Le Rassemblement du peuple de Guinée, le parti du président, continue de battre campagne jusqu'au 28 février.

Les citoyens guinéens sont appelés à se rendre aux urnes le 1er mars, pour un double scrutin : les élections législatives et un référendum constitutionnel. Mais la Francophonie vient de se retirer du processus électoral.

Le Premier ministre guinéen, Ibrahima Kassory Fofana, n'a pas caché sa déception. Le retrait de l'OIF « est un coup dur », selon lui.

D'après un communiqué publié le 24 février, l'Organisation internationale de la francophonie (OIF) a décidé de suspendre sa participation au processus électoral dans ce pays à quelques jours du référendum constitutionnel et des élections législatives.

L'OIF justifie ce retrait par les divergences qui entourent le fichier électoral. Confirmant les doutes de l'opposition, l'OIF juge problématiques plus de deux millions d'électeurs figurant sur les listes électorales. Cette institution a donc indiqué qu'il lui sera difficile de continuer sa mission d'assistance, à seulement six jours de ces élections.

L'opposition guinéenne montre du doigt un nombre « disproportionné » d'électeurs par rapport à la démographie du pays, et l'inscription, selon elle, de mineurs sur les listes électorales.

En 2018, l'OIF avait mené, avec l'ONU et l'Union européenne, un audit du fichier électoral datant de 2015. L'audit dénombrait 2,49 millions d'électeurs dont la présence sur les listes était « problématique », rappelle l'OIF, responsable de la mise en œuvre des recommandations de cet audit. Il se trouve que ces électeurs figurent toujours dans la base de données actuelle, fait remarquer l'OIF. Parmi eux figurent des électeurs décédés ou des doublons, dit l'Organisation. Sur ces 2,49 millions de personnes, 98 % « ne disposent pas de documents permettant leur identification », a encore ajouté l'Organisation internationale de la francophonie.

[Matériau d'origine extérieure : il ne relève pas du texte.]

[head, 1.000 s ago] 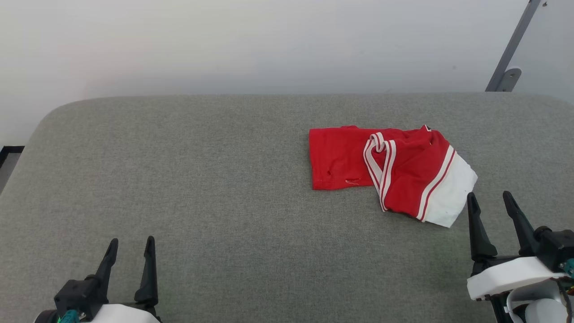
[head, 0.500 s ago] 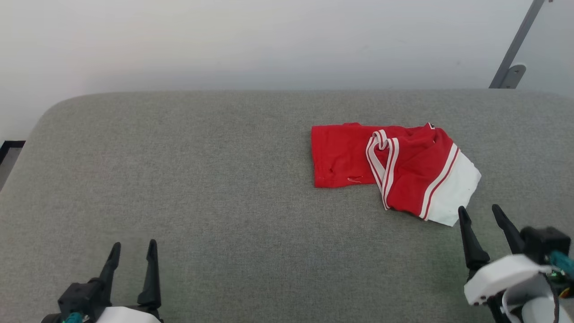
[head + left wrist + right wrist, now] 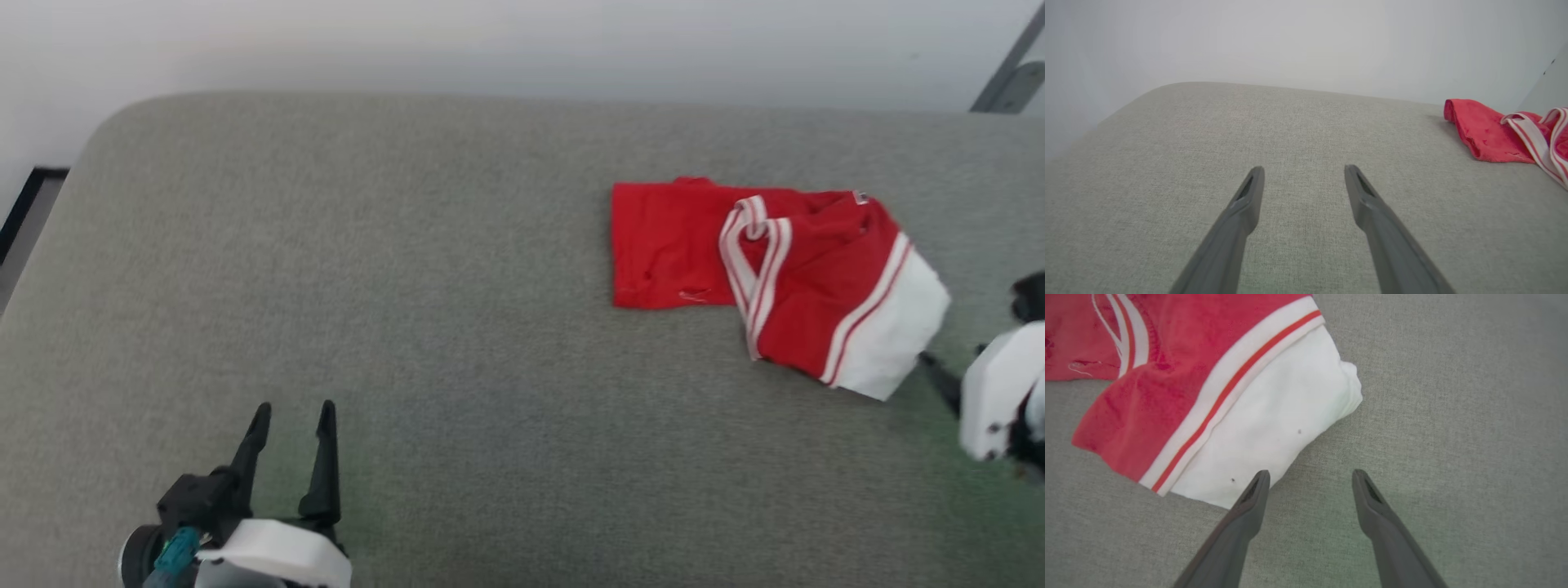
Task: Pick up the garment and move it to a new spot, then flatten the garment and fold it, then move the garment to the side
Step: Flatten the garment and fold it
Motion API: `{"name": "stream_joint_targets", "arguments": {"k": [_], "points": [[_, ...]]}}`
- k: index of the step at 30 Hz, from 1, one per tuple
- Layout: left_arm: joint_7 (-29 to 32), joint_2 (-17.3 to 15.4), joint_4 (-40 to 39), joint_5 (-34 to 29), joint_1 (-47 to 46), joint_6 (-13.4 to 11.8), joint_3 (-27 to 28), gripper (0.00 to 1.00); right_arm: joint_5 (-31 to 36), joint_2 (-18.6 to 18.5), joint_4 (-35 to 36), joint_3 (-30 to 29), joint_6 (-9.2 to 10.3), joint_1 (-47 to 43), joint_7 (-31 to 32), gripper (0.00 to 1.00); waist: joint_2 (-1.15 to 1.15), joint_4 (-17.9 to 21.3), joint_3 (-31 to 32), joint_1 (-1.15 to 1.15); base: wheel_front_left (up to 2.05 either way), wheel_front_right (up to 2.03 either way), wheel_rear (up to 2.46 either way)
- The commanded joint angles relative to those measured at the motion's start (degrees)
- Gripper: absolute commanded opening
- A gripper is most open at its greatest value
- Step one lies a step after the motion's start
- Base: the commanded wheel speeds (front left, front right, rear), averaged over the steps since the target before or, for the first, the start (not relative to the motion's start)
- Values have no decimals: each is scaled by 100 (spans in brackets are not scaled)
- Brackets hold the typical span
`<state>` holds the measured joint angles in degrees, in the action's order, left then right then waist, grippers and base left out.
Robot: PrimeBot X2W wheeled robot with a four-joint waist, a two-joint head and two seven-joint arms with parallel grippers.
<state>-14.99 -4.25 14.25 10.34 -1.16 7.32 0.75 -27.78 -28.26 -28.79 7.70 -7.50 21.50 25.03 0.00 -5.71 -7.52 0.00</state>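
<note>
- The left gripper point(image 3: 295, 406) was parked low on the left. Its fingers were spread wide, nothing was held, and it was kept well apart from the cloth.
- The garment point(image 3: 816, 286) was found right of centre on the grey padded surface point(image 3: 408, 286). It was lying loosely bunched, with the striped trim point(image 3: 755, 261) looped over the red part and the white section point(image 3: 1274, 416) turned toward the right arm.
- The right gripper point(image 3: 1310, 472) was hung just beside that white corner, wide open and empty. In the wrist view one fingertip was lined up with the white edge and the other sat over bare grey fabric.
- The step in hand was judged to be the first pick-up, not yet done.
- To do it well, the open fingers should probably be shifted a bit further onto the white corner, so cloth is caught between them rather than just nudged.
- The corner looked doubled over, so a pinch through all the layers would likely be needed. A slow lift would be smart too, since the bunched red part could drag or unfold.
- Around it all, a dark strip point(image 3: 24, 204) was noted at the far left edge, a pale wall point(image 3: 490, 41) behind, and a grey metal strut point(image 3: 1008, 82) at the top right.
- Nothing was seen lying in the way. Lots of open surface was left to the left for a new spot.
</note>
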Motion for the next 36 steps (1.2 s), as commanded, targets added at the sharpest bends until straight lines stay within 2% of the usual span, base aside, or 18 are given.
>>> {"name": "stream_joint_targets", "arguments": {"k": [1,4,7,12,13,14,15,22,29,36], "points": [[-27,14,24,-1,-117,19,-26,100,-151,-139,1,38,2,180,262,100,0,-172,-214,0,0,0,0],[-27,68,69,43,-240,22,-112,100,-414,-385,-45,87,2,426,768,100,0,-292,-411,0,0,0,0],[-27,102,105,98,-376,23,-222,100,-540,-510,-187,106,2,668,1015,100,0,-412,-604,0,0,0,0],[-27,128,161,185,-562,20,-302,100,-670,-489,-501,286,2,944,1303,100,0,-548,-823,0,0,0,0],[-27,131,165,202,-589,20,-313,100,-670,-491,-554,326,2,948,1355,80,0,-569,-846,0,0,0,0],[-27,130,169,210,-595,19,-314,100,-688,-477,-583,369,2,953,1390,37,0,-577,-860,0,0,0,0],[-27,130,178,229,-601,19,-321,100,-727,-481,-616,378,2,974,1391,0,0,-581,-873,0,0,0,0],[-27,131,222,339,-651,20,-335,100,-658,-789,-810,42,15,1090,938,0,0,-437,-874,0,0,0,0],[-27,129,225,248,-739,20,-352,100,-559,-1213,-1027,-672,7,917,543,0,0,-170,-885,0,0,0,0],[-28,130,238,187,-804,20,-377,100,30,-1445,-1507,-1325,6,703,146,0,0,-8,-967,0,0,0,0]]}}
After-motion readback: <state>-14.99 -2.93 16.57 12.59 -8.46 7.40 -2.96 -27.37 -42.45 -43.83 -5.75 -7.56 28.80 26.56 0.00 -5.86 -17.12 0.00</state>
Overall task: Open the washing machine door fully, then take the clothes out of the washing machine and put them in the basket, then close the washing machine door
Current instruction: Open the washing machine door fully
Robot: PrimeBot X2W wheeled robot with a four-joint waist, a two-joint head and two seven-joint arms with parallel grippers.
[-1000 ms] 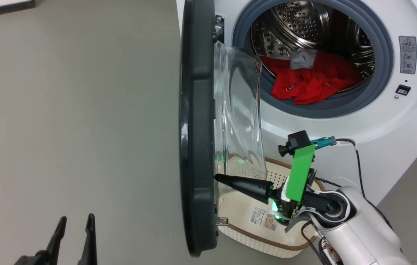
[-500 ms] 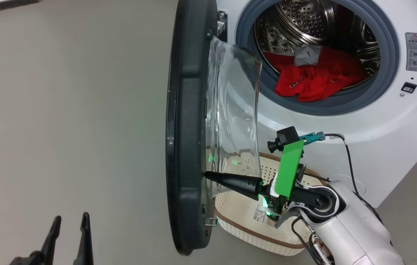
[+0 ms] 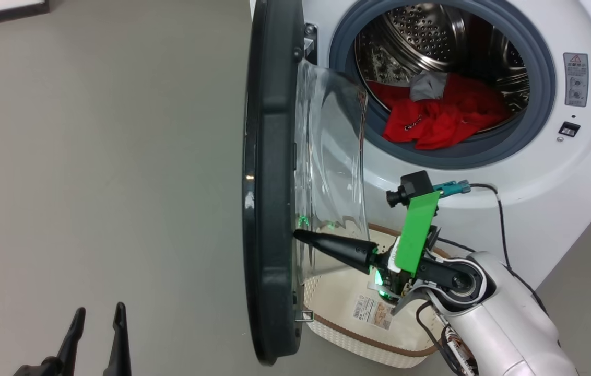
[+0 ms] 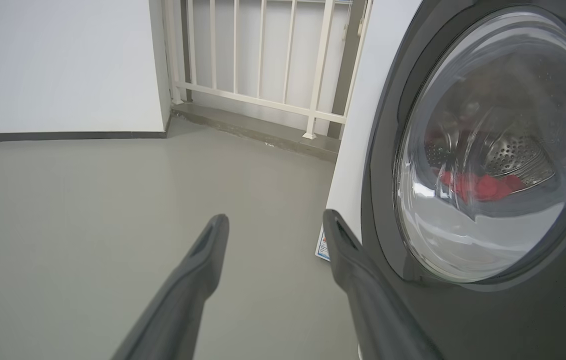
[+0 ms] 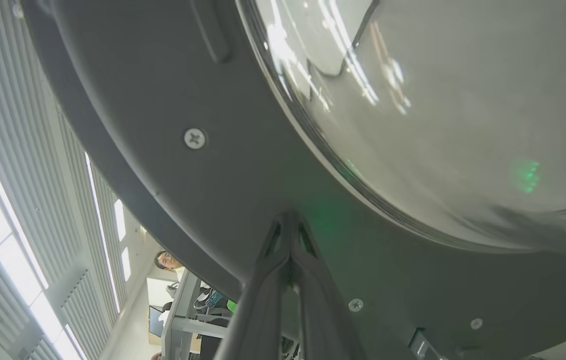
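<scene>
The right claw [image 3: 298, 235] has long black fingers that taper to fine tips, each with a slim slot near its end. Behind it sit a flat bright-green plate [image 3: 416, 235], a small black camera [image 3: 409, 191] with a teal plug [image 3: 450, 187] and a thin black cable [image 3: 500, 224], and a green light [image 3: 379, 275]. Its round black joint [image 3: 461, 283] is ringed in white and joins a glossy white forearm [image 3: 509, 329] with loose wires [image 3: 454, 351] beneath, while the left claw [image 3: 99, 309] has matching matte dark-grey fingers [image 4: 198, 270].
</scene>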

De l'autre côté, la majorité de la société civile et de l'opposition politique, réunie au sein du Front national pour la défense de la Constitution (FNDC), menace de tout faire pour empêcher le vote. Cellou Dalein Diallo, chef de file de l'opposition et membre du FNDC, a dénoncé le « parjure » d'Alpha Condé qui tente de changer la Constitution.